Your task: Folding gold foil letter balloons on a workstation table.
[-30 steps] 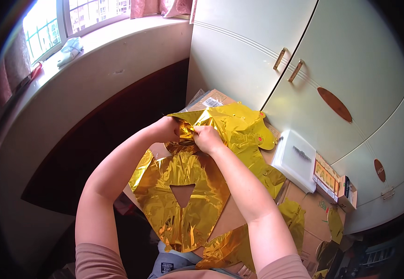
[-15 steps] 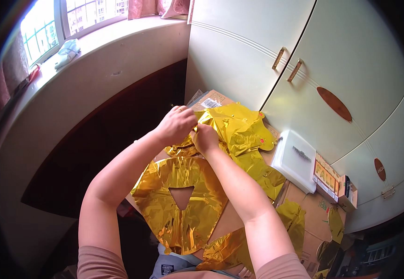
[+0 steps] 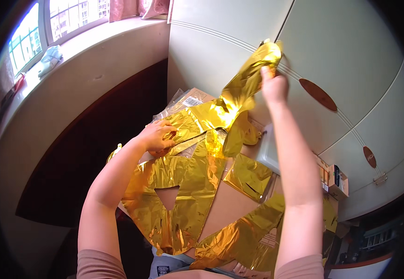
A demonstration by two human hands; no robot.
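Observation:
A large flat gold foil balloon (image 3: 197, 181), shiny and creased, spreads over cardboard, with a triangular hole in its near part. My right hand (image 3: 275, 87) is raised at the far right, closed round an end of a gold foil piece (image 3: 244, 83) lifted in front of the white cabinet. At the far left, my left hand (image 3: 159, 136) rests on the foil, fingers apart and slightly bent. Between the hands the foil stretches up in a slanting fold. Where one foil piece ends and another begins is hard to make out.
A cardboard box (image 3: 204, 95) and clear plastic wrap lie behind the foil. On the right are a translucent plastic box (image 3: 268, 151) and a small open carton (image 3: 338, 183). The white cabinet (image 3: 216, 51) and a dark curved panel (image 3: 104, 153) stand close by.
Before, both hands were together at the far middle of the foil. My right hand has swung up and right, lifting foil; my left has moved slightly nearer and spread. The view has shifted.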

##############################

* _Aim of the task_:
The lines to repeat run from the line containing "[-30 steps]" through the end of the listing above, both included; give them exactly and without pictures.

* _Result for this exercise_:
[-30 steps] 
[-15 steps] 
[+0 steps] 
A demonstration by two human hands; no robot.
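Observation:
A large flat gold foil balloon (image 3: 197, 181), shiny and creased, spreads over cardboard, with a triangular hole in its near part. My right hand (image 3: 275, 87) is raised at the far right, closed round an end of a gold foil piece (image 3: 244, 83) lifted in front of the white cabinet. At the far left, my left hand (image 3: 159, 136) rests on the foil, fingers apart and slightly bent. Between the hands the foil stretches up in a slanting fold. Where one foil piece ends and another begins is hard to make out.
A cardboard box (image 3: 204, 95) and clear plastic wrap lie behind the foil. On the right are a translucent plastic box (image 3: 268, 151) and a small open carton (image 3: 338, 183). The white cabinet (image 3: 216, 51) and a dark curved panel (image 3: 104, 153) stand close by.
Before, both hands were together at the far middle of the foil. My right hand has swung up and right, lifting foil; my left has moved slightly nearer and spread. The view has shifted.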

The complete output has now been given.